How to complete this task
In the data below, find every line with the string "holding" and pull it out.

*** Materials provided ***

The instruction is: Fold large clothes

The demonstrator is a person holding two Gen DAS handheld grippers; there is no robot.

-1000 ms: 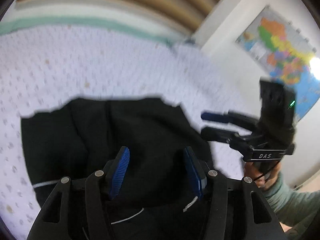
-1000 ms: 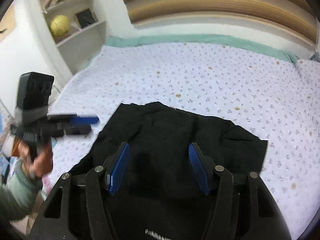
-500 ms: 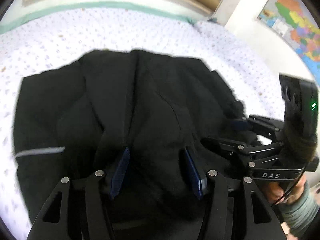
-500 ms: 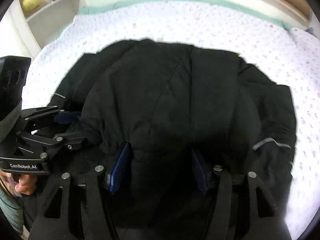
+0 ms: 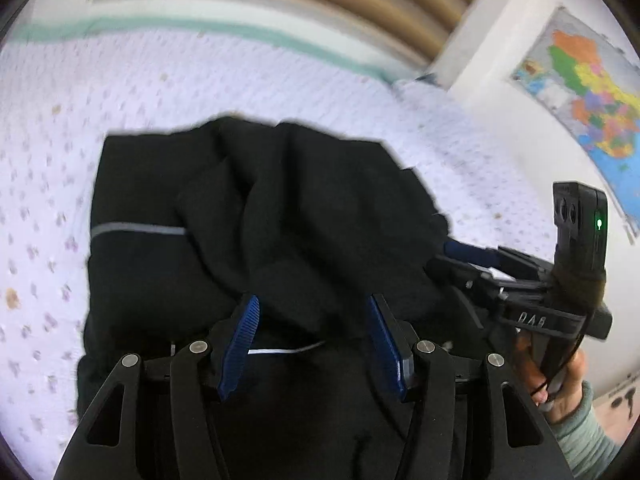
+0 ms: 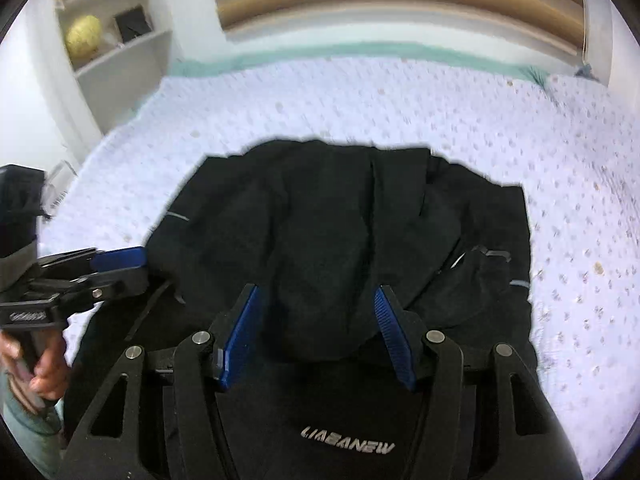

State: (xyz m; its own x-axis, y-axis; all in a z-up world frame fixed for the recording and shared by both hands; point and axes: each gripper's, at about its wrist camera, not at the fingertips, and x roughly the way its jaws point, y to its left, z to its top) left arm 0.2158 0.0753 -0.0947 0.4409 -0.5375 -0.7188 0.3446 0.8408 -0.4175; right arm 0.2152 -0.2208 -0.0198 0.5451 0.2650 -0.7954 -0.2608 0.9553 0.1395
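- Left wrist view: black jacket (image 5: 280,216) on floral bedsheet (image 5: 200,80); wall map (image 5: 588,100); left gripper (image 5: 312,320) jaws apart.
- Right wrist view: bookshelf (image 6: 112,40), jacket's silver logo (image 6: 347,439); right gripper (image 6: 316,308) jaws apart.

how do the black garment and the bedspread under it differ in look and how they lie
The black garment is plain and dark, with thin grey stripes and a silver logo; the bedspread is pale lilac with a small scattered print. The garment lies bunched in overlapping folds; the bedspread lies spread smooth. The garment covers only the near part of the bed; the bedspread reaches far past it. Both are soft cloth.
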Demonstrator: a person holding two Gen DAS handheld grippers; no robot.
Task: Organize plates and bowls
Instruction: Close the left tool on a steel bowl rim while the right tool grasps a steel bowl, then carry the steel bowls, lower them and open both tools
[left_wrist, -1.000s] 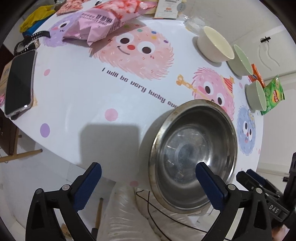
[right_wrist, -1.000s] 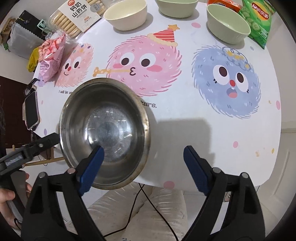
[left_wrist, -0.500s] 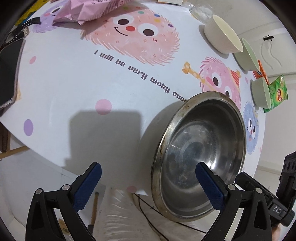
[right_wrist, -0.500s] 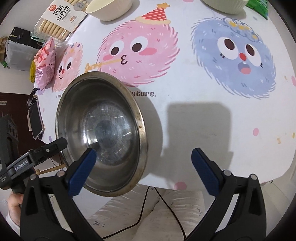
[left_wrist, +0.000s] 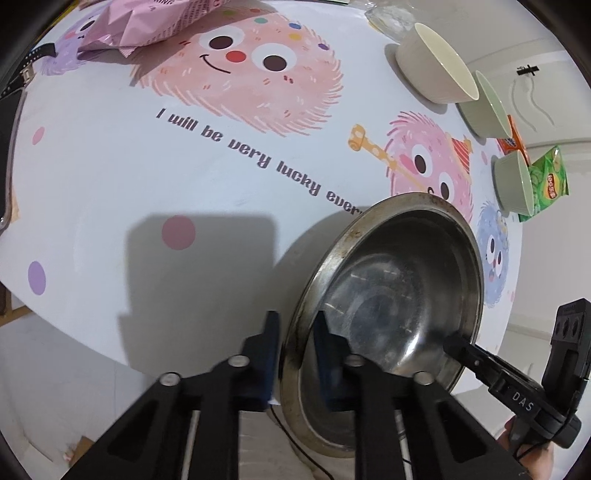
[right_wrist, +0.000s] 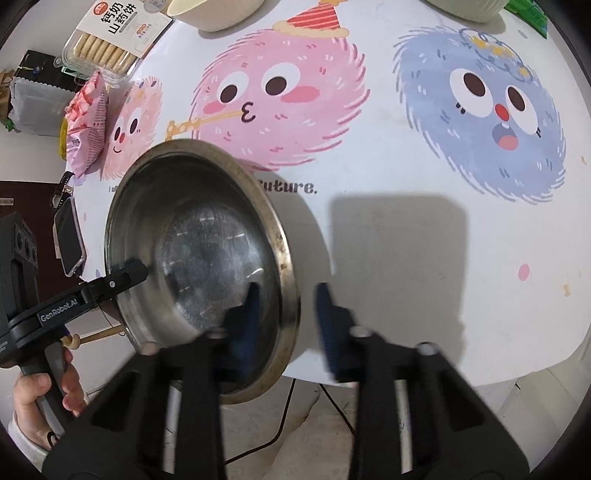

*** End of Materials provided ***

Response area
The demonstrator is a person holding two Gen DAS handheld grippers; there is no robot.
Demonstrator: a person holding two Gen DAS handheld grippers; no robot.

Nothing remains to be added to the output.